What had once been a warning of dark times to come is now a reality. Square Enix has finally announced its NFT (or non-fungible token) project after threatening us with the company’s embrace of the controversial and largely reviled-by-gamers blockchain technology.
To facilitate this extraordinary waste of fans’ good-will, Square Enix has partnered with Enjin, an NFT company that will store Square Enix’s tokens on its Efinity blockchain. Starting today, consumers will be able to pre-order a physical action figure that comes with a code redeemable for a digital NFT. There will also be physical trading cards that similarly have a digital NFT component available for pre-order later this year.
If you’re wondering which of its many franchises Square Enix is pulling these NFTs from, well, that’s the worst part. In what is perhaps the most astounding case of “Didn’t read the source material you created,” Square Enix is making its NFTs from Final Fantasy VII— that relatively obscure indie game about a bunch of freedom fighters taking down a corporation that’s killing the planet.

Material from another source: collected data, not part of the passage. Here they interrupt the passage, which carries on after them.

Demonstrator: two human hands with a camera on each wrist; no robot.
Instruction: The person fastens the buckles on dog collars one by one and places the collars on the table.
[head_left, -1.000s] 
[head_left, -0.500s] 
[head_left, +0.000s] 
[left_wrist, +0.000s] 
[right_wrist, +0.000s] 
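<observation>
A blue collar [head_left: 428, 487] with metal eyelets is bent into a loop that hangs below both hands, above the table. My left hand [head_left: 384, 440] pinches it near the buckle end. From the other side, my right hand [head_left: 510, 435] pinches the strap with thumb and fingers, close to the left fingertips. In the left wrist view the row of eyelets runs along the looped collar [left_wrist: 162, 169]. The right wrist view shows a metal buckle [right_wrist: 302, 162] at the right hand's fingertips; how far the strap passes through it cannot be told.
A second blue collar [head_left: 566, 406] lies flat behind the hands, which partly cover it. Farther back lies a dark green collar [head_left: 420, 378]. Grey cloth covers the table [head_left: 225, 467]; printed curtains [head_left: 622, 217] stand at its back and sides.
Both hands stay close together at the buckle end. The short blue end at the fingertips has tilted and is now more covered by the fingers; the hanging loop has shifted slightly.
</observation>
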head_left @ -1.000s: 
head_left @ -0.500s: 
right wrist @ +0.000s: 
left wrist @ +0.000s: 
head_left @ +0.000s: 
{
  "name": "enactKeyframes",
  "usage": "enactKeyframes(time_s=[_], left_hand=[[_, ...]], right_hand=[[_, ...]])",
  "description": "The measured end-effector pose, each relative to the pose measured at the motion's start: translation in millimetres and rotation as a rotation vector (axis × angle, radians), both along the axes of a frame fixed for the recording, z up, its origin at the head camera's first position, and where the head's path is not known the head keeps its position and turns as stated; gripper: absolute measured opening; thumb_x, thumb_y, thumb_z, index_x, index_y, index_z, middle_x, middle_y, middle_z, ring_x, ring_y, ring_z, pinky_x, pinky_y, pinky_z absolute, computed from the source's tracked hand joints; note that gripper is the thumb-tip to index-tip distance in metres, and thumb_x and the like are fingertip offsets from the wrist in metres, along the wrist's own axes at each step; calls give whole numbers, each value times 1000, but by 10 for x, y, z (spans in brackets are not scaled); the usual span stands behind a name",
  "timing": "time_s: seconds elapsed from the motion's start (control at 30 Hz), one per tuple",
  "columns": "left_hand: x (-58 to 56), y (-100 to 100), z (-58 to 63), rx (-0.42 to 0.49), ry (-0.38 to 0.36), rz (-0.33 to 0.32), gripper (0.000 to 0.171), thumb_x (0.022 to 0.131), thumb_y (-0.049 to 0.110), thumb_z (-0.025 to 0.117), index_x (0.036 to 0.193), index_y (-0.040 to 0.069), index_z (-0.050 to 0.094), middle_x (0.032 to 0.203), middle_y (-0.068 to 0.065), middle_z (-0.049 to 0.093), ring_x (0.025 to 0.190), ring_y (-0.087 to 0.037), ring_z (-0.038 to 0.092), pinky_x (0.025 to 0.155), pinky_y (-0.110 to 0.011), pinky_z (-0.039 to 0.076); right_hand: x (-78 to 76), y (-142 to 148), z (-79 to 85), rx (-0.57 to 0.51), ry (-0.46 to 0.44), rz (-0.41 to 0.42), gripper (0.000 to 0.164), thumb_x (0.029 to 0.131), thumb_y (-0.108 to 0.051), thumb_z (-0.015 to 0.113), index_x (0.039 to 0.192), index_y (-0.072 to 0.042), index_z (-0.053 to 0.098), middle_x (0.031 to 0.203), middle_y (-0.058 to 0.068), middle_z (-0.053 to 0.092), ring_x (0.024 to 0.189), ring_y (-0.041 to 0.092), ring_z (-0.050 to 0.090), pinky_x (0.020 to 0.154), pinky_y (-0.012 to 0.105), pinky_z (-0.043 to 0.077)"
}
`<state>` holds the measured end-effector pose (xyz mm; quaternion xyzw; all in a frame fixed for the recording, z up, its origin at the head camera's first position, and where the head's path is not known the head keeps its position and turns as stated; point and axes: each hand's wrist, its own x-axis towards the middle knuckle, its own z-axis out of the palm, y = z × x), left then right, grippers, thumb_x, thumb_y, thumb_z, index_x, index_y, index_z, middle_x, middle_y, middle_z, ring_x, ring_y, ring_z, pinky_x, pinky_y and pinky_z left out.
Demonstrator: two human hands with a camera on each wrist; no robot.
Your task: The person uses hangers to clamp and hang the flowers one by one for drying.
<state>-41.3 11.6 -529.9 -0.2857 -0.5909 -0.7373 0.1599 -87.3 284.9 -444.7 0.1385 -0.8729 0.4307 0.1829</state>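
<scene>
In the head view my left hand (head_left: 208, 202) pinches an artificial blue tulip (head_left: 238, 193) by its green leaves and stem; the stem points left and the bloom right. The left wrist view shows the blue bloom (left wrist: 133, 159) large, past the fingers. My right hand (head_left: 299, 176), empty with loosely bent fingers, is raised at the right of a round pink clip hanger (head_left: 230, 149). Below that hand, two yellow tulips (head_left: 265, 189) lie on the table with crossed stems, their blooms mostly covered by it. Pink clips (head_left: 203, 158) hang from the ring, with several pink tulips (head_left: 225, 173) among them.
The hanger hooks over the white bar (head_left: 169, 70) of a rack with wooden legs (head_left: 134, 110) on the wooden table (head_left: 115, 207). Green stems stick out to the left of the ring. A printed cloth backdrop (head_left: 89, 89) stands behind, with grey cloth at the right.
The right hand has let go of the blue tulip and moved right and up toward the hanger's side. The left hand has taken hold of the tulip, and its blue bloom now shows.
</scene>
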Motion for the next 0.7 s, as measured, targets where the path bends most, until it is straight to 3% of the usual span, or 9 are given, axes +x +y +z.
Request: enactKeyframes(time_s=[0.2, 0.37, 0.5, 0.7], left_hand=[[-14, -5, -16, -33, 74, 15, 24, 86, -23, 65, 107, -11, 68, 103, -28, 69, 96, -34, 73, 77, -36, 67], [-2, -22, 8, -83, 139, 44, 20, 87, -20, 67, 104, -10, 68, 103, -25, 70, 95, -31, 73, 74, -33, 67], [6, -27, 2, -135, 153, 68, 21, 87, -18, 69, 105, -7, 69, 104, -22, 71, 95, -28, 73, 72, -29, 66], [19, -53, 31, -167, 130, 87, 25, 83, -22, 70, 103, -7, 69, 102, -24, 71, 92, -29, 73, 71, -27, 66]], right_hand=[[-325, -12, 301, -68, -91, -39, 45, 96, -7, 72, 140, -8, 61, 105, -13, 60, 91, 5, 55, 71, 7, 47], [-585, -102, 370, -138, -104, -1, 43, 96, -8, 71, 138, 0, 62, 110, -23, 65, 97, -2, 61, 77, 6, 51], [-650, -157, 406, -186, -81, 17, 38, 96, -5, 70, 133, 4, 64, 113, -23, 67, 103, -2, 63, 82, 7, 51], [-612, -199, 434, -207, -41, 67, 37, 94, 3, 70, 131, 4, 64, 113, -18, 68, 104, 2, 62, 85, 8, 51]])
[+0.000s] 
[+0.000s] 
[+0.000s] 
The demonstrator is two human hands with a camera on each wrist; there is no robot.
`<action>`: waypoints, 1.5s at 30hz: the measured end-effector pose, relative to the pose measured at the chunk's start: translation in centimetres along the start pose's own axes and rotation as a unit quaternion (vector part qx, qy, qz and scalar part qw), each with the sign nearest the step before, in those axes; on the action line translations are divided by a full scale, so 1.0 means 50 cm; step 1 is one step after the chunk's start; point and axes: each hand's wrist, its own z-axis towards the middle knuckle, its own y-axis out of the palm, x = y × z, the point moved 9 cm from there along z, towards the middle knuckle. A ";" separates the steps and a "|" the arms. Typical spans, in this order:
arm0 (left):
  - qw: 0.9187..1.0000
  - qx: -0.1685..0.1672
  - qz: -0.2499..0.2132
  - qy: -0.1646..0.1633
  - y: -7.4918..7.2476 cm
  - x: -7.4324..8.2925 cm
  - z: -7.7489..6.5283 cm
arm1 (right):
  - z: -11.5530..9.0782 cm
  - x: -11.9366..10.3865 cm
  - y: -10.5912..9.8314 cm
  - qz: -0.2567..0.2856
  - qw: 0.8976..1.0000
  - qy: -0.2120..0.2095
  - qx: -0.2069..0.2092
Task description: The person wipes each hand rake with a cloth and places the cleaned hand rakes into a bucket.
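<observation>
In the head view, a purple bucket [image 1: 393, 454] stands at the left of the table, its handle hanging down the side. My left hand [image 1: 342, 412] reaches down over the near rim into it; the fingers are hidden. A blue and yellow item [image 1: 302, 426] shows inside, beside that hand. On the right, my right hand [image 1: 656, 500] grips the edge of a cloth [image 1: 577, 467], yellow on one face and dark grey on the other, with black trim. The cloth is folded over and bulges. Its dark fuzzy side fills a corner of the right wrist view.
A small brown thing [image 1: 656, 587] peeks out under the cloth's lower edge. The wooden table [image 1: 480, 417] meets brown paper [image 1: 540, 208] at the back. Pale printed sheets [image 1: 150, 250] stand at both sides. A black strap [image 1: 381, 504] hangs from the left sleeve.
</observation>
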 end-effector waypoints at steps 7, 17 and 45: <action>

Yes, you read that right. Square Enix is choosing to make its NFTs — a technology known to consume exorbitant amounts of energy contributing to wildly increased emissions and accelerating already out-of-control climate change on a planet that is either on fire, drowned, or melting — out of characters it created who were dedicated to stopping companies from doing exactly what an NFT facilitates.
The math is not mathing.
Currently, there are no images available of what the action figure or the collectible cards will look like or how much they’ll cost. In an environment where gaming-related NFTs are frequently met with swift and furious backlash, on top of the precipitous fall in price of all things cryptocurrency, it is also not known if these FFVII NFTs will have any value other than sentimental.
In the face of an inevitable backlash, Square has chosen to focus on its use of the Efinity Parachain, a layer 1 proof-of-stake solution that touts itself as “eco-friendly” and run by a company committed to being carbon neutral by 2030. It promises to be more power efficient than older Bitcoin or Ethereum blockchain technology, and with bridges that connect different blockchains without relying on them and their energy-hungry ways to operate.
But the planet’s dyin’, Cloud, we ain’t got that kinda time.